Two of his grandsons were Ranajit Datta, chairman and managing director of Braithwaite, Burn and Jessop Limited and the historian Barun De, chairman, West Bengal Heritage Commission. Two of his great-grandchildren were the singer Uma Bose and the cameraman Subrata Mitra.

==Career==
===Administrative===
He took up his first posting in the civil service as assistant magistrate and collector of Arrah, Behar in 1875. He served in districts where the rulers of erstwhile zamindari estates, such as Darbhanga and Dumrao, had a strong presence. After serving in a number of districts in Behar, he was posted in Raniganj, Bengal in 1881. He officiated as the district magistrate and collector of Bankura, Burdwan and Faridpore. He served as the full district magistrate and collector of Khulna, where he was befriended by Dr. Krishnadhan Ghosh, the civil surgeon of the district, and the father of Aurobindo Ghosh. He became the magistrate and collector of Balasore in Orissa and then of Malda and Hooghly. He was the first Indian to be elected as chairman of the Hooghly Municipal Corporation. He was an acting commissioner of the Burdwan Division.

As the district officer of Hooghly, he started the Duke Club, which was meant to be exclusively for Indians. One of his commissioners once told him to not entertain the thought of joining a British club in the district.

After retirement, he remained actively involved in the Calcutta Improvement Trust.

===Academic===
While still in service, De translated Kalidas's Vikramarvasi' and 'Manichudabadana' from Sanskrit to English. He edited an English-Bengali dictionary and published an article on inter dining in the Madras Social Reformer (1910).

In his post-retirement years, he served as a vice-president of the council of the Asiatic Society, Calcutta.

He was the translator and editor of two volumes in Nizamuddin Ahmad's Tabaqat-i-Akbari. The third volume, which he had left fully prepared, was published posthumously by Baini Prasad and M. Hidayat Hosain.

==Legacy==
A road in Chinsura, Hooghly is named after him.

At the time of his centenary celebration in 1952, his second son, Basanta Kumar De, Esq., a senior officer of the Bengal Nagpur Railway, published three articles of his reminiscences in the Calcutta Review. This work was entrusted to Tapan Raychaudhuri, then of the Department of Islamic History and Culture of the University of Calcutta.

In 2001, approximately 2,000 photographs of himself and his family members were given in loan by one of his grandsons, Barun De, to the photographic archives of the Centre for Studies in Social Sciences, Calcutta.
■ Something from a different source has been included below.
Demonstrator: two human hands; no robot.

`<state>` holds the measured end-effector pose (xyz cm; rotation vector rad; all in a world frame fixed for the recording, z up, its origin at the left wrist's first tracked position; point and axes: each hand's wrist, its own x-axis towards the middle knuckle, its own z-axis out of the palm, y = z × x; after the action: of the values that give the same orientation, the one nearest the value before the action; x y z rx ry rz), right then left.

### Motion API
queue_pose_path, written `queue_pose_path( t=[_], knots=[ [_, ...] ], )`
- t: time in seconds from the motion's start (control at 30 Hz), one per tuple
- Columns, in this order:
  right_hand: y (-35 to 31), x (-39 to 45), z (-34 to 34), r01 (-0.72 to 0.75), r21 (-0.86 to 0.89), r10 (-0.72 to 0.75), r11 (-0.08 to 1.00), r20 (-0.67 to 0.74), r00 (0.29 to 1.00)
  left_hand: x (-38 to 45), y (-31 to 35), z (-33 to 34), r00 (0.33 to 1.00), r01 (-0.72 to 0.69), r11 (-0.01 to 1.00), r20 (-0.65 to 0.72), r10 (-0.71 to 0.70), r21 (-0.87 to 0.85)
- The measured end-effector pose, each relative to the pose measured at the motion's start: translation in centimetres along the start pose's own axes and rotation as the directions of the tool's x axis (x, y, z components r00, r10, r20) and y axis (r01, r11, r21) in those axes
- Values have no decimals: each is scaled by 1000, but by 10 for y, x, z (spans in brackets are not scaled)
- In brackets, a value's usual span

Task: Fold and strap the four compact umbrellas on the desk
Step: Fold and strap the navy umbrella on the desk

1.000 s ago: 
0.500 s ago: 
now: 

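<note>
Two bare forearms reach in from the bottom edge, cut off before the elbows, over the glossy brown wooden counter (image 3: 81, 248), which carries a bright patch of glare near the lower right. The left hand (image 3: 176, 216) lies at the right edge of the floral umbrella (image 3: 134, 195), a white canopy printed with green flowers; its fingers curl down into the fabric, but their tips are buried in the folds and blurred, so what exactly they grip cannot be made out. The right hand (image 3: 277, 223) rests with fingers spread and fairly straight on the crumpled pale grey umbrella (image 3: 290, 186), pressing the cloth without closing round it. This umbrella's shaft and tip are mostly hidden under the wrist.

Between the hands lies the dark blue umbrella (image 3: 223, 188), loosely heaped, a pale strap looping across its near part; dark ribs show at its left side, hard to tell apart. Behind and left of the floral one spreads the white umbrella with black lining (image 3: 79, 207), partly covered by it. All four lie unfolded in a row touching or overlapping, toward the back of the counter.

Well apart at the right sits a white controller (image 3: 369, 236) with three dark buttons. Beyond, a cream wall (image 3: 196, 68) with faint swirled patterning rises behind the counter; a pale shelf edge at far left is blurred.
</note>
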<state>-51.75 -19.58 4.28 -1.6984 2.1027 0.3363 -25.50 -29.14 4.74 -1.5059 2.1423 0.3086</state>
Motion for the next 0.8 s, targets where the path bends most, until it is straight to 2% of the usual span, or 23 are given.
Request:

Later, when the archive was shifted to the newly established Jadunath Bhavan Museum and Resource Centre, CSSSC, Calcutta, the photographs too were deposited there.

==Publications==

A member of a Kayastha family of Bengal, he was a scholar of Persian and Sanskrit. He edited and translated a few works from those languages into English. They were as follows:

- (ed. & tran.), Kālidāsa's play Vikramorvasi, 'Vikramorvaçi', Canto I., in Calcutta Review, Oct. 1884, pp. 440–2.
- (ed. & tran.), The Tabaqat-i-Akbari of Khwaja Nizamuddin Ahmad: A History of India from the Early Musalman Invasions to the Thirty-eighth year of the Reign of Akbar (in 3 Vols.), (Calcutta, reprint, 1973)
- "Reminiscences of an Indian Member of the Indian Civil Service", in Calcutta Review, (1953–5).